__ASSIGNED TASK__
Every line of the material must be reproduced exactly.

__INFORMATION SHOWN__
* * * *

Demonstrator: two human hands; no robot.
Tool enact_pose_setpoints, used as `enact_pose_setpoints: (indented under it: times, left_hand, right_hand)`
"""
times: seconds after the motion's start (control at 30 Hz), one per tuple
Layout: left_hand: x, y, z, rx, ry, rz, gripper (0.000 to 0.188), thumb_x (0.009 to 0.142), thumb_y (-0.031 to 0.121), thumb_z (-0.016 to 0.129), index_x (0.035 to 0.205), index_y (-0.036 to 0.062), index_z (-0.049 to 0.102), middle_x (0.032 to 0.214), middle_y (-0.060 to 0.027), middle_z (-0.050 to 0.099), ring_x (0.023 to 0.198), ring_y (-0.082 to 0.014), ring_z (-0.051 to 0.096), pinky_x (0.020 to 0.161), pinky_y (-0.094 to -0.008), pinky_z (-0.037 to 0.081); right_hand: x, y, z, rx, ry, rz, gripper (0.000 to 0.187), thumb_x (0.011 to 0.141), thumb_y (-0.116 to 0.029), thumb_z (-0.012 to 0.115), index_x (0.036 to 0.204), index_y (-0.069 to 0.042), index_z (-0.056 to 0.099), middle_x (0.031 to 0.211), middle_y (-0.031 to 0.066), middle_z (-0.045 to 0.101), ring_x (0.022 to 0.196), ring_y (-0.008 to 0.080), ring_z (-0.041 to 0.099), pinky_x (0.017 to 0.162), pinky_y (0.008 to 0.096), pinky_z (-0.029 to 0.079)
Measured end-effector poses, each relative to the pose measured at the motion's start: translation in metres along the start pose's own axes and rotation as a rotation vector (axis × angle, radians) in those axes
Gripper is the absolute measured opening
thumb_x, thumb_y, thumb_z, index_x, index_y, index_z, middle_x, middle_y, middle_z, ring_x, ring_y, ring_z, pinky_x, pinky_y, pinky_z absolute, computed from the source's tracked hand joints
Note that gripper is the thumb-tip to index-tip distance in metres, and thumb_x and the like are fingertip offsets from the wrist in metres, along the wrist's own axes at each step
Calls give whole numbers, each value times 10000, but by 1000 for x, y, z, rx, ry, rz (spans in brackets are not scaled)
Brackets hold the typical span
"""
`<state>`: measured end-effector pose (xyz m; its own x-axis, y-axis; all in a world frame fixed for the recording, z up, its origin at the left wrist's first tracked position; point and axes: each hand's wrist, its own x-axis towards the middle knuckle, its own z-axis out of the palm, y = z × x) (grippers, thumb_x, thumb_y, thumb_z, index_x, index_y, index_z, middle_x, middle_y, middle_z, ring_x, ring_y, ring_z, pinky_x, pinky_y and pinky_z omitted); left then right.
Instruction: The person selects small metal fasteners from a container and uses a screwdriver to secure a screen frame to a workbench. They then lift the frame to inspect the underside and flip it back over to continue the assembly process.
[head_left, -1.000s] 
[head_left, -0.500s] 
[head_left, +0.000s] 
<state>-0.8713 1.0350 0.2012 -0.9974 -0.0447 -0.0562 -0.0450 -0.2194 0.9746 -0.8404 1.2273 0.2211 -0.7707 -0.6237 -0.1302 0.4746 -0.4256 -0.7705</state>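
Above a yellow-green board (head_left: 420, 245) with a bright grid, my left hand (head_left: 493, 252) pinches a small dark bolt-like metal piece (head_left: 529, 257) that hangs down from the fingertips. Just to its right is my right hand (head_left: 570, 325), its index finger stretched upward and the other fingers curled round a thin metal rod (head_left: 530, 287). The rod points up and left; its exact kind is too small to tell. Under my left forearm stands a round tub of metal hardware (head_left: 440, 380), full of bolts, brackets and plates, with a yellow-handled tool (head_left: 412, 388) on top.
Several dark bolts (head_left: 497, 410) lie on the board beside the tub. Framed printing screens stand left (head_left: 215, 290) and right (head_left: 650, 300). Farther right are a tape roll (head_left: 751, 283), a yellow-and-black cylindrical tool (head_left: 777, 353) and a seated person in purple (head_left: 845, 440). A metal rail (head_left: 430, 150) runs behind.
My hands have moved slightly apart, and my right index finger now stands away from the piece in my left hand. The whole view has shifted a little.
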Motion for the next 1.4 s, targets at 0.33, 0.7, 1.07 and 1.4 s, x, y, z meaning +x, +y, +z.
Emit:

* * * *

__TASK SOLUTION__
Demonstrator: two human hands; no robot.
Tool enact_pose_setpoints, used as `enact_pose_setpoints: (indented under it: times, left_hand, right_hand)`
"""
times: seconds after the motion's start (control at 30 Hz), one per tuple
Layout: left_hand: x, y, z, rx, ry, rz, gripper (0.000 to 0.188), thumb_x (0.009 to 0.142), thumb_y (-0.031 to 0.121), thumb_z (-0.016 to 0.129), index_x (0.035 to 0.205), index_y (-0.036 to 0.062), index_z (-0.049 to 0.102), middle_x (0.032 to 0.214), middle_y (-0.060 to 0.027), middle_z (-0.050 to 0.099), ring_x (0.023 to 0.198), ring_y (-0.082 to 0.014), ring_z (-0.051 to 0.096), pinky_x (0.020 to 0.161), pinky_y (-0.094 to -0.008), pinky_z (-0.037 to 0.081); right_hand: x, y, z, rx, ry, rz, gripper (0.000 to 0.187), thumb_x (0.011 to 0.141), thumb_y (-0.116 to 0.029), thumb_z (-0.012 to 0.115), index_x (0.036 to 0.204), index_y (-0.069 to 0.042), index_z (-0.056 to 0.099), middle_x (0.031 to 0.211), middle_y (-0.031 to 0.066), middle_z (-0.045 to 0.101), ring_x (0.022 to 0.196), ring_y (-0.008 to 0.080), ring_z (-0.041 to 0.099), pinky_x (0.017 to 0.162), pinky_y (0.008 to 0.096), pinky_z (-0.029 to 0.079)
Measured end-effector poses, each relative to the pose measured at the motion's start: translation in metres along the start pose's own axes and rotation as a rotation vector (axis × angle, radians) in those axes
Gripper is the absolute measured opening
thumb_x, thumb_y, thumb_z, index_x, index_y, index_z, middle_x, middle_y, middle_z, ring_x, ring_y, ring_z, pinky_x, pinky_y, pinky_z absolute, computed from the source's tracked hand joints
Note that gripper is the thumb-tip to index-tip distance in metres, and thumb_x and the like are fingertip offsets from the wrist in metres, along the wrist's own axes at each step
Calls give whole numbers, each value times 10000, but by 1000 for x, y, z, rx, ry, rz (spans in brackets are not scaled)
Brackets hold the typical span
"""
`<state>`: measured end-effector pose (xyz m; its own x-axis, y-axis; all in a world frame fixed for the recording, z up, its origin at the left wrist's first tracked position; point and axes: each hand's wrist, its own x-axis towards the middle knuckle, its own z-axis out of the palm, y = z × x) (grippers, thumb_x, thumb_y, thumb_z, index_x, index_y, index_z, middle_x, middle_y, middle_z, ring_x, ring_y, ring_z, pinky_x, pinky_y and pinky_z omitted); left then right.
Instruction: The person selects small metal fasteners from a container and uses a screwdriver to secure a screen frame to a workbench. They then lift the frame to inspect the underside and flip it back over to continue the assembly process.
[head_left, -1.000s] 
[head_left, -0.500s] 
[head_left, +0.000s] 
<state>-0.8713 1.0350 0.2012 -0.9974 -0.0447 -0.0562 -0.0450 -0.2194 0.9746 -0.8404 1.2273 0.2211 -0.7707 -0.6237 -0.1302 0.4746 -0.4256 -0.7705</state>
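Above a yellow-green board (head_left: 420, 245) with a bright grid, my left hand (head_left: 493, 252) pinches a small dark bolt-like metal piece (head_left: 529, 257) that hangs down from the fingertips. Just to its right is my right hand (head_left: 570, 325), its index finger stretched upward and the other fingers curled round a thin metal rod (head_left: 530, 287). The rod points up and left; its exact kind is too small to tell. Under my left forearm stands a round tub of metal hardware (head_left: 440, 380), full of bolts, brackets and plates, with a yellow-handled tool (head_left: 412, 388) on top.
Several dark bolts (head_left: 497, 410) lie on the board beside the tub. Framed printing screens stand left (head_left: 215, 290) and right (head_left: 650, 300). Farther right are a tape roll (head_left: 751, 283), a yellow-and-black cylindrical tool (head_left: 777, 353) and a seated person in purple (head_left: 845, 440). A metal rail (head_left: 430, 150) runs behind.
My hands have moved slightly apart, and my right index finger now stands away from the piece in my left hand. The whole view has shifted a little.
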Motion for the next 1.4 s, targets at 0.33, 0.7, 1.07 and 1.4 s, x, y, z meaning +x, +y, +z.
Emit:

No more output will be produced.